Centrica blamed a "challenging environment", singling out the energy price cap and falling natural gas prices, for a £1.1bn annual loss that sunk its share price.
Gas prices remain at record lows as the likes of Norway, Qatar, and Russia export large volumes, creating a glut.
That contributed to Centrica taking a £1.75bn hit in one-off charges, with a £476m writedown on the value of its oil and gas production assets and a £372m charge on its stake in UK nuclear power plants.
“The gas market is very oversupplied right now because of associated gas from shale oil in the US and lower levels of demand in Asia and to trump it all the coronavirus,” said chief executive Iain Conn.

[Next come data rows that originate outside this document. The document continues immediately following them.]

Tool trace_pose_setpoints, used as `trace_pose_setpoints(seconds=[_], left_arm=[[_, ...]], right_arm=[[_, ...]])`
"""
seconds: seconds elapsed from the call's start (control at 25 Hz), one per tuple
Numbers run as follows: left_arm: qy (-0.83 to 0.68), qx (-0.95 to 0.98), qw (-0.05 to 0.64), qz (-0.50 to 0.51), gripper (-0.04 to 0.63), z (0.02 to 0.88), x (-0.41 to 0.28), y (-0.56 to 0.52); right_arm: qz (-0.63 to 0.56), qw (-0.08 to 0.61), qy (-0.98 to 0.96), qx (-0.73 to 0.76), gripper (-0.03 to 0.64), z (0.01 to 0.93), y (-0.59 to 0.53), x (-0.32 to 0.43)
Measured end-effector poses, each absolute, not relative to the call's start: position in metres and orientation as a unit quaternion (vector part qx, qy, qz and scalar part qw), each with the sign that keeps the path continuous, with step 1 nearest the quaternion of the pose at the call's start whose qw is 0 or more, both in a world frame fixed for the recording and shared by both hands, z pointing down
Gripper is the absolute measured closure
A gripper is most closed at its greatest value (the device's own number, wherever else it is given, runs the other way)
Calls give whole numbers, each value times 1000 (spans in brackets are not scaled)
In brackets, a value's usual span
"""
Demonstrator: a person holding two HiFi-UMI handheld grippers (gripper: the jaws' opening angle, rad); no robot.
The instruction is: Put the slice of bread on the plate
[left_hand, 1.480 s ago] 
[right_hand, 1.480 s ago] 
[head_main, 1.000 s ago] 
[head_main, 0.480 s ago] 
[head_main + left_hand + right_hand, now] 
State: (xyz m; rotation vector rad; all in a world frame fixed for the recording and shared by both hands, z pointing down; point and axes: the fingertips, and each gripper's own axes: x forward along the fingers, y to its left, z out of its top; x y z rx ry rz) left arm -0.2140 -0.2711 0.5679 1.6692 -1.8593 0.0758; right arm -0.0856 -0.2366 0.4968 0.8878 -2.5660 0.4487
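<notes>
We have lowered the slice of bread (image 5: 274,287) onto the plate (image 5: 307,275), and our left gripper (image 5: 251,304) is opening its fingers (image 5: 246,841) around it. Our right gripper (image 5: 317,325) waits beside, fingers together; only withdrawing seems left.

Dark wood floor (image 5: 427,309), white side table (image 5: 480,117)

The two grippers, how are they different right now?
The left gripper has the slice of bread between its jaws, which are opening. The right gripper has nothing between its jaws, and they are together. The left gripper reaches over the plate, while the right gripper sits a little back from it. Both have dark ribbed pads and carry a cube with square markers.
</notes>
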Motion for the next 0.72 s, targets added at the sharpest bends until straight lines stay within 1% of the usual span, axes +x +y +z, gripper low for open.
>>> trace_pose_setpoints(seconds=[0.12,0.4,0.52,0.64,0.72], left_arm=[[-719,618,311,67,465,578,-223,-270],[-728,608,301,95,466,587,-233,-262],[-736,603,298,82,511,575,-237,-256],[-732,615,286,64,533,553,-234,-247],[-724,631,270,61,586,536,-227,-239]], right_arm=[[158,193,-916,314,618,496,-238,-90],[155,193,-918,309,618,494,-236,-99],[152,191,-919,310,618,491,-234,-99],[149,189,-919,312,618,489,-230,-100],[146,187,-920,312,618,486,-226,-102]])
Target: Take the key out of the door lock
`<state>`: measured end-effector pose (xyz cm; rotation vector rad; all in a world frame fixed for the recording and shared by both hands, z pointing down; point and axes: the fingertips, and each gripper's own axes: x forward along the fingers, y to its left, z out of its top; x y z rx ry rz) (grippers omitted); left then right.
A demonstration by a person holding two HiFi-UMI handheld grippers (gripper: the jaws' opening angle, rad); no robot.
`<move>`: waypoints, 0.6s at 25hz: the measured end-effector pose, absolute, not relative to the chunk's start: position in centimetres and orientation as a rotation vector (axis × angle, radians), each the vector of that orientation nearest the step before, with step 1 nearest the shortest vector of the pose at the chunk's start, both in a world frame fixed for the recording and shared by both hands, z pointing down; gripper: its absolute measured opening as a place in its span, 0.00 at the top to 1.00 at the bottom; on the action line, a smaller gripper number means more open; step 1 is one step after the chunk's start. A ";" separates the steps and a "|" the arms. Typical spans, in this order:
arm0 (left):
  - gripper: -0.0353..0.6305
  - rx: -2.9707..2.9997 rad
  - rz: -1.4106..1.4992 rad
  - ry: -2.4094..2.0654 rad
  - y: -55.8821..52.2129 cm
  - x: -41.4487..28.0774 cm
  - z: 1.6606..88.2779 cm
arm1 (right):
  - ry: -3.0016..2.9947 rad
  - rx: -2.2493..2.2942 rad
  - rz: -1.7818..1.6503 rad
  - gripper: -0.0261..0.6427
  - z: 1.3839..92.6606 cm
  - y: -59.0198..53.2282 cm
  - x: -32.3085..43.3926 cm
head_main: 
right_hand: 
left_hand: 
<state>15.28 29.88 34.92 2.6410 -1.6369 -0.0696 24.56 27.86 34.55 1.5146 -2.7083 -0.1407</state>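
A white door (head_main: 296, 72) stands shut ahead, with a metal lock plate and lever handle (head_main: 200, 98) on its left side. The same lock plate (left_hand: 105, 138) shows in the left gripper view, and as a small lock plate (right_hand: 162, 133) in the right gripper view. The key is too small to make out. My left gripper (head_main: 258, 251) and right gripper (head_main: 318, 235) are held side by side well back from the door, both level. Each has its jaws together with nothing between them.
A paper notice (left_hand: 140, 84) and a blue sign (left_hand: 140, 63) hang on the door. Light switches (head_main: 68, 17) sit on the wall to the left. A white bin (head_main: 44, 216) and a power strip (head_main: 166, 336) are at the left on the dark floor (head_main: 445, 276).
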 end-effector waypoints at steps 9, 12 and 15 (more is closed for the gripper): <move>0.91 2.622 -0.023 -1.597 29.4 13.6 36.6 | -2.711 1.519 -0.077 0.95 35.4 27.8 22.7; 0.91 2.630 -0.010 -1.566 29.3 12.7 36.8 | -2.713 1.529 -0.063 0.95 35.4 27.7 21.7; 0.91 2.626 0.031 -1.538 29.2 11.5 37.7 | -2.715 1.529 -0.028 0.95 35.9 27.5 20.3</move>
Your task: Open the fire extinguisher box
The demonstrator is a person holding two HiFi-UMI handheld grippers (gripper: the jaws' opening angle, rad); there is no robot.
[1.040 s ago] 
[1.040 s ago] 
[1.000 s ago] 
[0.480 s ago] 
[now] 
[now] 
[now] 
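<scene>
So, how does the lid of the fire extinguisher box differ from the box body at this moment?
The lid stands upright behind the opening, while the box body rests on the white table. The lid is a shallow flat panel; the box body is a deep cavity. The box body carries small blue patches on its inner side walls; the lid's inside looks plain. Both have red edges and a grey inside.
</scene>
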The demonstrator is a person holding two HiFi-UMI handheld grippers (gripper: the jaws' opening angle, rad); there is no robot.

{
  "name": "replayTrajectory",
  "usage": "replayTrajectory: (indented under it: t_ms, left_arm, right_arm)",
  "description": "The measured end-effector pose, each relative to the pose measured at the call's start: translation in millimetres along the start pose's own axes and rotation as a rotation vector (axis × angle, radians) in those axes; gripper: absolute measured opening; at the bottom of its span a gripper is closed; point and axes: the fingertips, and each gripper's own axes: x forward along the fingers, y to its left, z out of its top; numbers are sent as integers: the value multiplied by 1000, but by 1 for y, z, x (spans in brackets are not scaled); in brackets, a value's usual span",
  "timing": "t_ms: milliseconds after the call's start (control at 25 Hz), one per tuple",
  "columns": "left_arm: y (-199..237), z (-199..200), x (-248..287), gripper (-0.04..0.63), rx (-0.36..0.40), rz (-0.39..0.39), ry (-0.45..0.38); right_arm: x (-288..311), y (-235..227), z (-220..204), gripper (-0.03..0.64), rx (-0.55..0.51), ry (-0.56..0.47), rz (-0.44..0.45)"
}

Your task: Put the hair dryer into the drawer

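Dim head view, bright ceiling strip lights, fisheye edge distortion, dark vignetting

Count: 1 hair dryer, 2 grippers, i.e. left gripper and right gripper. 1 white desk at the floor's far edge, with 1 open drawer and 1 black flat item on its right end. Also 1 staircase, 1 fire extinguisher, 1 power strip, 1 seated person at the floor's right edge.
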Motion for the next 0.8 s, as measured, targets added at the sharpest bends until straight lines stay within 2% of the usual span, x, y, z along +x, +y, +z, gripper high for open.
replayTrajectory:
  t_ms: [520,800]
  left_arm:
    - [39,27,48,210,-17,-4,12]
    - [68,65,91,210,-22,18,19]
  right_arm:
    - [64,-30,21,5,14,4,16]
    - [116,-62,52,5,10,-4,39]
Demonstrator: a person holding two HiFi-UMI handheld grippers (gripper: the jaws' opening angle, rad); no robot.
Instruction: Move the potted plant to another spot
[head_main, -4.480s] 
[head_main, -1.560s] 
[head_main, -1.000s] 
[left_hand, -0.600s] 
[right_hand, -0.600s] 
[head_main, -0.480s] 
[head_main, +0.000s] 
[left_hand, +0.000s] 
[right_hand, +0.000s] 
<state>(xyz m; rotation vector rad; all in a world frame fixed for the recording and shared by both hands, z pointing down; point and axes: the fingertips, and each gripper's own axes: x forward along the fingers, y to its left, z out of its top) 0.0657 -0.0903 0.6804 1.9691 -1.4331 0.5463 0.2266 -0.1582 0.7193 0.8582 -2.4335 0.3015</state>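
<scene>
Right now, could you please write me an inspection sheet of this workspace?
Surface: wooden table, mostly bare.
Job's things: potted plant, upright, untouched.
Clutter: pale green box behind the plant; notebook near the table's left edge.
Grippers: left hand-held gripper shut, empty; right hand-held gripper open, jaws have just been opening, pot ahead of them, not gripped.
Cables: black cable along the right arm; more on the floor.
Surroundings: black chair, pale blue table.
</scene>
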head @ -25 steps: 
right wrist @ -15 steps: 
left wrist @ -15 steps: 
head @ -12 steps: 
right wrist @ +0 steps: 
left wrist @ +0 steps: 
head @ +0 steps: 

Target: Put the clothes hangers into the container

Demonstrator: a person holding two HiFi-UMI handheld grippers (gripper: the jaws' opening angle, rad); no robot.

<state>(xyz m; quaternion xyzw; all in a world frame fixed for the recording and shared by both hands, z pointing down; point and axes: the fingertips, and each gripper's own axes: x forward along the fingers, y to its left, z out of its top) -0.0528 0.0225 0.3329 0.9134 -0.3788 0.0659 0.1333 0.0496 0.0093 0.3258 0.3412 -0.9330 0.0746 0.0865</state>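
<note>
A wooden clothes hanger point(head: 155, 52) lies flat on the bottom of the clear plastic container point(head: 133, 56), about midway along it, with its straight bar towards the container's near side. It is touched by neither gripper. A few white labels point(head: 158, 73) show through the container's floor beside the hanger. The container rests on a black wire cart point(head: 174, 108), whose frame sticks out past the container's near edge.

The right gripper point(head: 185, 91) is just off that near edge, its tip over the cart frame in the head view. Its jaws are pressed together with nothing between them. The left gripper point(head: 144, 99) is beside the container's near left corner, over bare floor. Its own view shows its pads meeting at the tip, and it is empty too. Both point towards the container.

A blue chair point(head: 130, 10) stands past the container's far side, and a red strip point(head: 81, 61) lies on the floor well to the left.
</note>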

The company has been rocked in recent years by a customer exodus and razor-thin margins in the face of intense pressure from smaller suppliers offering cheaper deals.
Centrica lost 286,000 accounts last year, but added 28,000 customers in the last three months of the year as it hit back against smaller rivals by introducing more low cost tariffs.
However, Centrica said pre-tax losses hit £1.1bn, compared with a £575m profit the year before, after almost all of its gains in the consumer division were offset by losses in the company's upstream business.
Shares fell almost 18pc to 69p, wiping hundreds of millions off its market value.
It was Mr Conn's last set of results as chief executive, after he announced last July that he would step down this year. A search for his replacement was continuing, although the company failed to mention it on Thursday.